Sinon, il peut aussi demander une indemnisation d’un montant d’une mensualité par année qu’il restait dans le bail.

– Expulsion du logement en cas de non paiement du loyer
Le contrat pourra être résilié en cas de retards de paiement, la procédure d’expulsion pourra être débutée à partir du premier mois de retard de paiement. Le locataire disposera d’un délai de 10 jours pour s’opposer ou pour retarder l’action du bailleur en payant le loyer dû.. Ce processus ne peut se faire qu’une fois pendant la durée du bail. Si la situation se reproduit, le locataire sera expulsé, même en réglant ses dettes postérieurement. Si, dans un délai de 10 jours, le locataire ne répond pas ou ne quitte pas le logement, il sera condamné à payer toutes les dettes, et frais jusqu’à la remise du logement. De son côté, le propriétaire ne peut faire changer les serrures ou couper l’eau, l’électricité ou le gaz. Sinon, il peut être dénoncé et condamné.

– Droit du bailleur
Si le bailleur est condamné lors d’un jugement, doit se soumettre à un exécution hypothécaire, le bail sera annulé, sauf si le contrat est inscrit au Registre de la Propriété, dans ce cas, le bail se poursuit normalement.
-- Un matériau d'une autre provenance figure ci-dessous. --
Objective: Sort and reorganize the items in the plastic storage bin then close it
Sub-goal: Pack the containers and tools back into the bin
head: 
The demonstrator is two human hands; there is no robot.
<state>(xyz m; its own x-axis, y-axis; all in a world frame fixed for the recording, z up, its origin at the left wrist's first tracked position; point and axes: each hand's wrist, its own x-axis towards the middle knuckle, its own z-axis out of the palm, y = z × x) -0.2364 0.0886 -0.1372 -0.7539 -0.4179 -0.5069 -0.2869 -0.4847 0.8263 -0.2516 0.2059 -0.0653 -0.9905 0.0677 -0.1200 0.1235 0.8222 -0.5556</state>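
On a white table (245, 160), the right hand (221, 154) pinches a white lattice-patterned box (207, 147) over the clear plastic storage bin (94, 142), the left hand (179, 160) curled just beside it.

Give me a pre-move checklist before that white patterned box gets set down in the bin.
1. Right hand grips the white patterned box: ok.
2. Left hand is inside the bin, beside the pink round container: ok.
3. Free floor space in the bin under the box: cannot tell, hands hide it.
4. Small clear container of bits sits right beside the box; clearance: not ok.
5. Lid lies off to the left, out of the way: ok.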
Les principales clauses abusives que l’on peut rencontrer dans un contrat

– Fixer à une année la durée minimum de la location.

Sous entendu, vous ne pouvez pas quitter le logement avant d’avoir passé un an dedans. C’est illégal. Comme dit plus haut, et selon la loi, le locataire peut mettre fin au contrat au bout de 6 mois, toujours en avertissant le bailleur avec un préavis de 30 jours au moins.

– Vous demandez des pénalités pour rupture du contrat avant échéance.

Si cela n’est pas stipulé dans le contrat, le propriétaire tente un coup de bluff.

– Pouvoir pénétrer dans le logement lorsque le propriétaire le souhaite.

C’est illégal sans l’accord du locataire ou un ordre judiciaire. Le locataire est protégé par la Constitution espagnole, et son article 18.2, qui concerne l’inviolabilité du domicile.

– Rajouter une clause pour empêcher le locataire de prolonger automatiquement le bail.

Le locataire peut rester au minimum 3 ans dans son logement, même si la durée stipulée du bail est de un an. Ce n’est qu’à la fin des 3 ans, et donc du bail, que le propriétaire peut souhaiter ne pas renouveler le contrat.

– Vouloir faire passer le bail « longue durée » pour une location temporaire.

Des petits malins essayent de vous faire signer un bail d’une durée de 11 mois, 9 mois. En fait, ils veulent vous faire croire que vous signez une location temporaire et que vous devrez quitter le logement à échéance du bail.

Grosse erreur.

La durée du contrat n’a strictement aucune influence sur la qualification du contrat. La différence se fait sur la destination du bien : est-ce que c’est pour y résider occasionnellement (vacances, quelques mois dans l’année), ou si c’est pour être votre résidence habituelle. Si vous louez le bien pour y vivre en permanence durant toute la durée du bail, vous bénéficiez des droits pour de la location longue durée. Ainsi à l’échéance du bail, celui-ci se prolonge automatiquement pour une année, jusqu’à atteindre la période de 3 ans.

En conséquence, votre propriétaire ne peut pas vous mettre dehors contre votre volonté, sauf si il démontre qu’il en a besoin (cf les Devoirs).

 

Vous avez maintenant toutes les clés en main pour comprendre le bail locatif espagnol. Je recommande malgré tout de vous faire accompagner par un professionnel lors de la signature du bail.